While you can't register an overseas marriage in Australia, in most cases, the marriage will be legally recognised in Australia if it's legally recognised in the country you married in
Before you marry overseas
If you plan to marry overseas, contact the country's embassy, consulate or local representative in Australia about that country's legal requirements.
To find foreign embassies, consulates and local representatives, visit the Department of Foreign Affairs and Trade (DFAT) website
Documents you may need
To marry overseas, you may need to provide proof that you're free to marry (i.e. not currently married), such as:
- A single status certificate issued by the Registry of Births, Deaths and Marriages Victoria (BDM)
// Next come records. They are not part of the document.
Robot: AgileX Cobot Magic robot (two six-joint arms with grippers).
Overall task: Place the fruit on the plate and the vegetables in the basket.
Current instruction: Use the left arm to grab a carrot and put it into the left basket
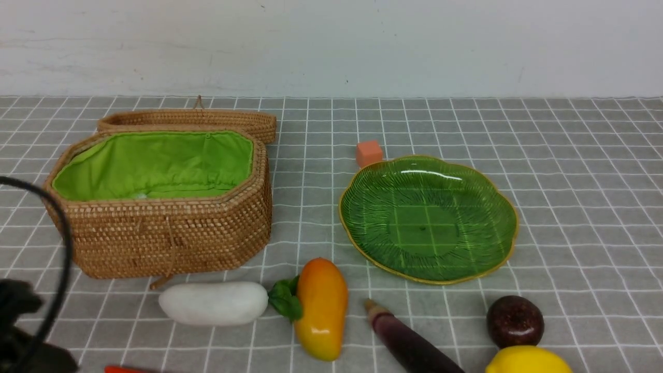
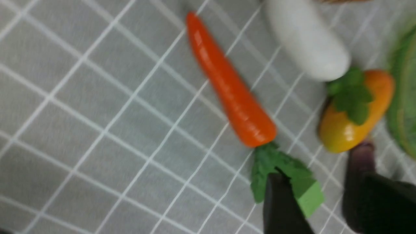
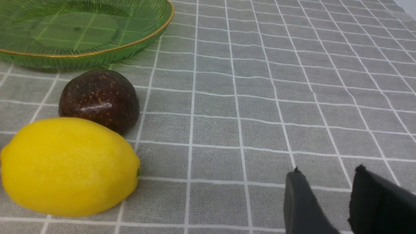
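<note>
- Progress: nothing sorted yet, by my reading. The plate (image 1: 430,217) is bare. The basket (image 1: 160,223) stands open with its lid (image 1: 186,120) lying behind it. I see only green lining (image 1: 155,166) inside, though the near wall hides part of the floor.
- Fruit, count 3, all on the cloth (image 1: 570,155): mango (image 1: 321,308) near the plate's front left; maroon fruit (image 1: 514,321) and lemon (image 1: 528,361) close together before its right side, contact unclear.
- Vegetables, count 3, all on the cloth: radish (image 1: 212,303) just in front of the basket, its leaves (image 1: 285,300) against the mango; eggplant (image 1: 409,342) between mango and maroon fruit; carrot (image 2: 230,84) nearest me, on the left.
- Also 1 plate, 1 basket, 1 lid, and 1 orange cube (image 1: 369,153) at the plate's far rim.
- Left gripper (image 2: 323,182): jaws apart, gripping nothing, over the carrot's leafy end.
- Right gripper (image 3: 328,175): jaws apart, empty, low over bare cloth beside the lemon.
- Remaining: all six placements.
</note>
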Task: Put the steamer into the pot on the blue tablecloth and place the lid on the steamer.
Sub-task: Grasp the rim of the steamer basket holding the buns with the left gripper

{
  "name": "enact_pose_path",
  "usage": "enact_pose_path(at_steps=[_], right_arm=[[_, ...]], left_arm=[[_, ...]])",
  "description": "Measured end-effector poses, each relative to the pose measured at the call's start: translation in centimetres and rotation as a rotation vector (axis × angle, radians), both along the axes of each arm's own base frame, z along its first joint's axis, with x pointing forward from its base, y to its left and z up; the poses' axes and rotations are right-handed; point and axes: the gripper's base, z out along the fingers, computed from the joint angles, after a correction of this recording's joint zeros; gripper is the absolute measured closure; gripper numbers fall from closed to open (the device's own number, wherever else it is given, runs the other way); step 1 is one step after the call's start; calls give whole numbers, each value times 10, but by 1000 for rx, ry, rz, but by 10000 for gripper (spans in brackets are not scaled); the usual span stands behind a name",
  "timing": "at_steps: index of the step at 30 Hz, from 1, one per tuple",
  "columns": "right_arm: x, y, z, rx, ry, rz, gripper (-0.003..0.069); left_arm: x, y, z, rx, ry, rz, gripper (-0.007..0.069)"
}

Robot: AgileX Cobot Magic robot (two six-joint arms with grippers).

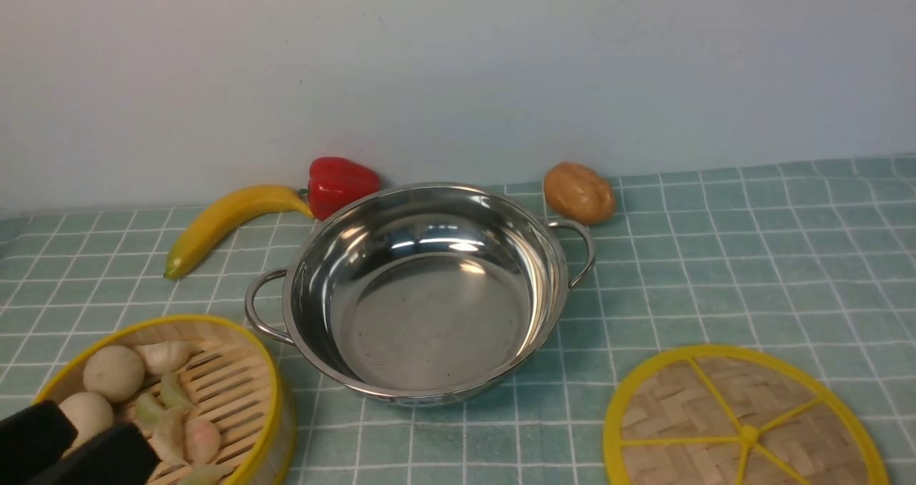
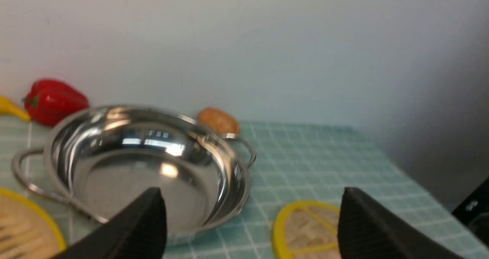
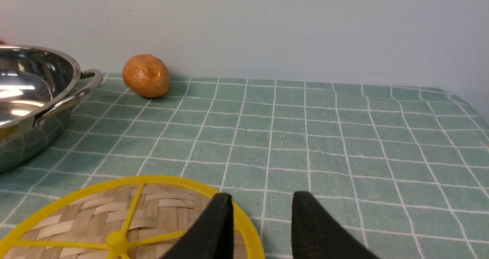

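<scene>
The blue tablecloth [image 1: 715, 256] is lying flat beneath the pot [image 1: 422, 327] and is spreading out from it on every side. The pot is sitting upright on the cloth with its mouth facing up. The line through its two loop handles is running from the robot's near left to its far right.

The lid [image 1: 744, 428] is lying flat on the cloth to the near right of the pot, apart from it, with its yellow spokes facing up. The steamer [image 1: 215, 370] is standing upright to the near left of the pot, just beside the pot's left handle. Its open top is facing up, and its slats are running roughly along the same line as the pot's handles. Pale buns [image 1: 113, 373] and dumplings [image 1: 166, 356] are resting on the side of its floor away from the pot.

A banana [image 1: 222, 220] is lying to the far left of the pot, its stem pointing towards the red bell pepper [image 1: 342, 183] just behind the pot's far rim. A potato [image 1: 578, 192] is sitting just behind the pot's right handle.

The left gripper [image 2: 251, 198] is hanging over the steamer's near part, facing the pot, with its fingers standing wide apart and gripping nothing. The right gripper [image 3: 263, 196] is hovering at the lid's edge farthest from the pot, its fingers apart and clamping nothing.
</scene>
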Motion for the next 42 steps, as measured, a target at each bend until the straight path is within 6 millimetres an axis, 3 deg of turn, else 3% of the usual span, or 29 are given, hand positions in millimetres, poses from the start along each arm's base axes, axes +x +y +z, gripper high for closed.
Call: enact_pose_path(at_steps=[2, 6, 11, 15, 22, 30, 38, 42], right_arm=[[0, 0, 0, 0, 0, 0, 417], [0, 0, 0, 0, 0, 0, 417], [0, 0, 0, 0, 0, 0, 417], [0, 0, 0, 0, 0, 0, 417], [0, 0, 0, 0, 0, 0, 417], [0, 0, 0, -2, 0, 0, 417], [0, 0, 0, -1, 0, 0, 417], [0, 0, 0, -1, 0, 0, 417]], left_arm=[[10, 1, 2, 84, 126, -4, 69], [37, 19, 5, 415, 441, 57, 69], [57, 34, 11, 624, 587, 97, 69], [80, 34, 7, 731, 641, 7, 69], [112, 21, -15, 656, 790, -151, 72], [161, 12, -58, 566, 983, -229, 193], [188, 4, -88, 515, 1031, -323, 319], [196, 3, -98, 512, 1039, -326, 337]])
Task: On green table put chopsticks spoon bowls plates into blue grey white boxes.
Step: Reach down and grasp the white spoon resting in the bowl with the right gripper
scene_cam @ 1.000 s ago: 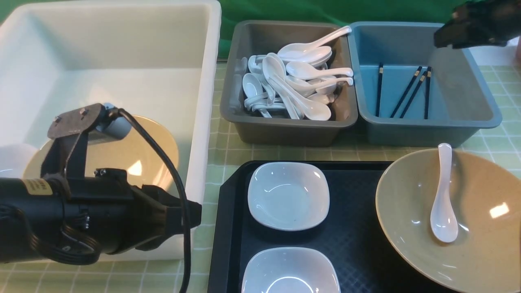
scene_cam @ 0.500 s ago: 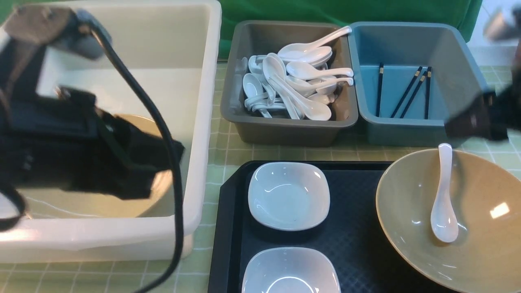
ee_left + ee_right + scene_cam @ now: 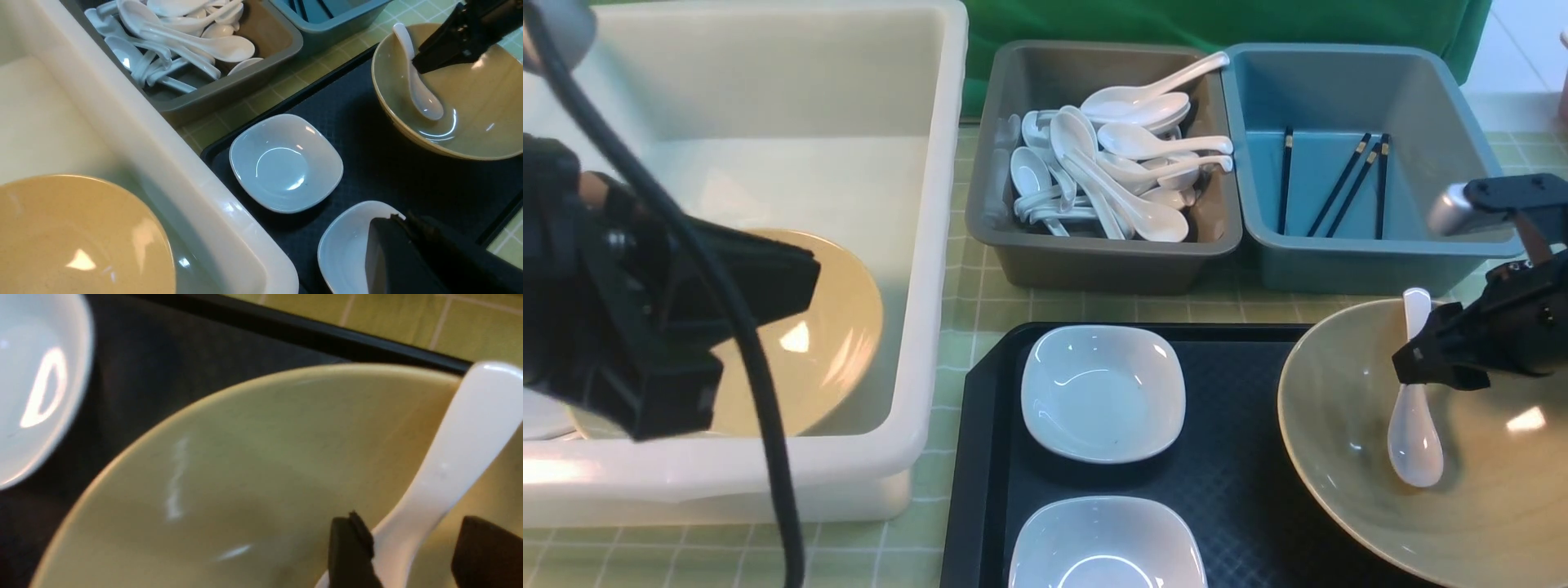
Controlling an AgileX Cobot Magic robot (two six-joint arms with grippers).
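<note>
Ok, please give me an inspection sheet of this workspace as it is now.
Surface: green checked table, black tray on it.
Job's things: spoons in grey box; chopsticks in blue box; tan bowl in white box; second tan bowl with a spoon, two white dishes on tray.
Clutter: nothing seen.
Grippers: left gripper shut, nothing seen in it; right gripper open around the spoon handle.
Cables: black cable along left arm.
Surroundings: green backdrop.

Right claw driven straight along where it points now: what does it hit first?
Likely the handle of the white ceramic spoon, which lies between the tips of the open right claw; beyond it, the inner wall of the large tan bowl. Depth is unclear.
</note>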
- A Certificate of No Impediment to Marriage issued by DFAT
- Your divorce certificate or your spouse's death certificate, if you've been previously married.
Recognition of overseas marriages
While a marriage that takes place overseas can't be registered in Australia, it will generally be recognised if:
- It's recognised under the law of the country where the marriage took place
- It's between a man and a woman
- Both bride and groom are at least 18 years of age
- Neither bride nor groom is married to another person at the time of marriage.
If you married overseas, you need to:
- Make sure your marriage is registered in that country
- Have evidence of the marriage, including official, commemorative or keepsake documents you got at the time of the ceremony.
Overseas same-sex marriages and civil partnerships
As Commonwealth legislation doesn't currently recognise same-sex marriages, an overseas same-sex marriage or civil partnership is recognised in Victoria as a registered domestic relationship
Changing your family name
If you were born or married overseas, you can't take your spouse's family name automatically. You need to apply to change your name.